Panel 1: Now we are looking through the safety glass back to the hallway. We can see the silhouettes of the two scientists standing and talking.
Man: “You really think he’ll be able to navigate a live-fire exercise when he’s never even seen another one of his own kind?”
Panel 2: A profile view of the woman looking through the window. Her expression is serious.
Woman: “You’d be amazed what can happen if you use the right stimulus. He’s got great problem-solving skills, and his critical thinking skills are on par with someone in their 20s. He’ll figure it out.”
Panel 3: The man holds up his clipboard and points angrily at it.
Man: “He can’t even communicate, though! And we’ve measured more aggression in the lab mice than we have with 23-3!”
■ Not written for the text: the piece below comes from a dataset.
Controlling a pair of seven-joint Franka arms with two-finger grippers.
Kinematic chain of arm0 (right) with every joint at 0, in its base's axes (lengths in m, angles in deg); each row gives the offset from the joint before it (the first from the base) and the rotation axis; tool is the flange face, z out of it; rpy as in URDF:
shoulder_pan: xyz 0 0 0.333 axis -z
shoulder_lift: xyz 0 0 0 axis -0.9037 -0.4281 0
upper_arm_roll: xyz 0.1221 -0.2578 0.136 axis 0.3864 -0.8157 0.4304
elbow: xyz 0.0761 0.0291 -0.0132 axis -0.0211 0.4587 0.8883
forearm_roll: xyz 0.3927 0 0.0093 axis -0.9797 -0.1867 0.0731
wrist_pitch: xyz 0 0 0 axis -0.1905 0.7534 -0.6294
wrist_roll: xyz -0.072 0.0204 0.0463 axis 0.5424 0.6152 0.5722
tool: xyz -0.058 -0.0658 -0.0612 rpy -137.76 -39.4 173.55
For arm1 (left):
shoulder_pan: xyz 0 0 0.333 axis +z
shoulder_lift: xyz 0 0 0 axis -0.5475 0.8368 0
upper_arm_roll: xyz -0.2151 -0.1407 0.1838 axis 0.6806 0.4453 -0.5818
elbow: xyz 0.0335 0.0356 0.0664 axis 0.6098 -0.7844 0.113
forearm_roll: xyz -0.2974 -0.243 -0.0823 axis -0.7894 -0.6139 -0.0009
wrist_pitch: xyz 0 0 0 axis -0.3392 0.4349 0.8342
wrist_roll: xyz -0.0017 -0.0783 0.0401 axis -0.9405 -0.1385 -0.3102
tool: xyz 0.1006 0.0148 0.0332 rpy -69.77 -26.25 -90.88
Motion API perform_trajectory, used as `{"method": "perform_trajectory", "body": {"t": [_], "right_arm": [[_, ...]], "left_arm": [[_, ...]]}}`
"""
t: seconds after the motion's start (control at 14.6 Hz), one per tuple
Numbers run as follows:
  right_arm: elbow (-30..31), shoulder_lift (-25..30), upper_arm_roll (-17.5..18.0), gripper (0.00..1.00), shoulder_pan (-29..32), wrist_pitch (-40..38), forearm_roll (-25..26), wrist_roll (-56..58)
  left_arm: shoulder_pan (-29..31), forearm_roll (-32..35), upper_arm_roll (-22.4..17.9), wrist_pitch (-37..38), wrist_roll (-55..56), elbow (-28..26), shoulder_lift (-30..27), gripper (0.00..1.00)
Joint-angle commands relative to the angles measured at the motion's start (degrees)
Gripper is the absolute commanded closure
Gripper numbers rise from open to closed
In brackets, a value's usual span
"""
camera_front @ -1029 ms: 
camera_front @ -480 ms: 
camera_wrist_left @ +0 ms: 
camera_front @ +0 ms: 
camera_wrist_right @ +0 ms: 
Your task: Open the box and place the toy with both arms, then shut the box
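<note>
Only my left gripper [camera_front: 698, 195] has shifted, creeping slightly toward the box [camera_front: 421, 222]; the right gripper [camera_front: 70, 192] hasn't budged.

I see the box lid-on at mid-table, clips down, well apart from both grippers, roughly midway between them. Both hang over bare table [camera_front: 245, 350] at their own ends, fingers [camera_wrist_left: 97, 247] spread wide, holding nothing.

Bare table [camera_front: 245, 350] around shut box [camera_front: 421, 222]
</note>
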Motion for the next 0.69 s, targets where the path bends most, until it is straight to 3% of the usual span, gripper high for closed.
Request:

Panel 4: A close up of the safety glass window again, this time from a slightly different viewing angle. Now we can see through to the head of the bed. Sitting on it is a creature, about human-sized, covered with short brown fur. It has long, pointed ears and a long tail ending in a tuft of fur. It is wearing teal surgical scrubs. Its back is to us.
Woman: “That’s his downfall, and that’s what we’ll be working on…or, as soon as we get him eating again. How long has he been like this?”
Man: “This is the second week we’ve seen him eat less than 50% of his normal observed intake. Nevermind the food intake, he just spends his days on his bed, staring into the one way in the corner. Poor guy… I think he’s starting to give up. Calway is concerned, though Tolio couldn’t give a shit.”